## TASK DESCRIPTION
Extract the full listing verbatim and drop any pictures from your copy.

## DATASET SECTION
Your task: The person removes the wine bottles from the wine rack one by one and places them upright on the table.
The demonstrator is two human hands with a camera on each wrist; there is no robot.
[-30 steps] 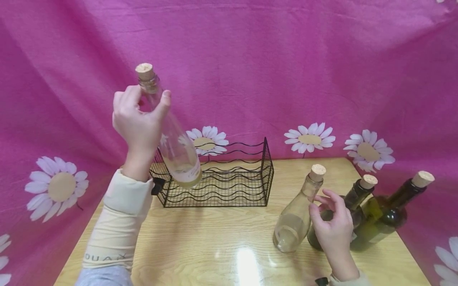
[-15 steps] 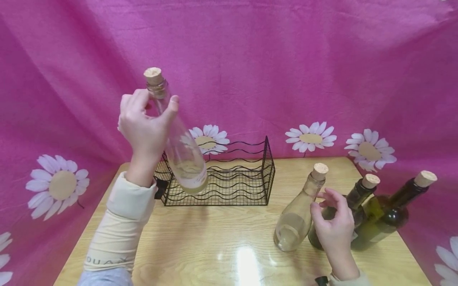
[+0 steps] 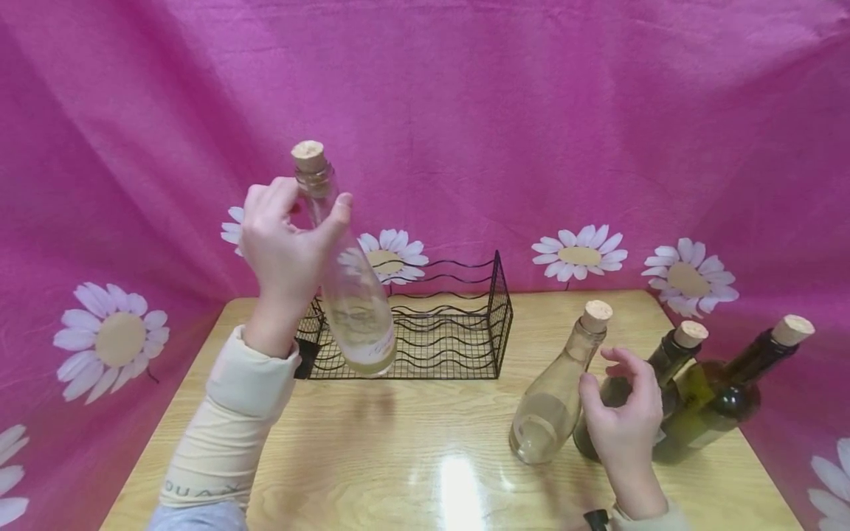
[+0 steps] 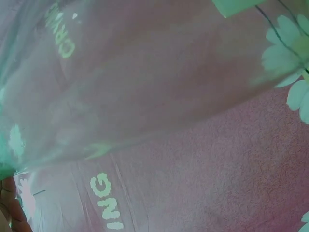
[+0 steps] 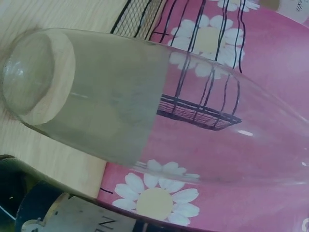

## SOLUTION TO THE EXERCISE
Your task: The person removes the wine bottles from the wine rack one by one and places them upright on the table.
The demonstrator is two human hands with a camera on each wrist; there is no robot.
[-30 steps] 
[-15 steps] 
[+0 steps] 
[+0 steps] 
[+0 steps] 

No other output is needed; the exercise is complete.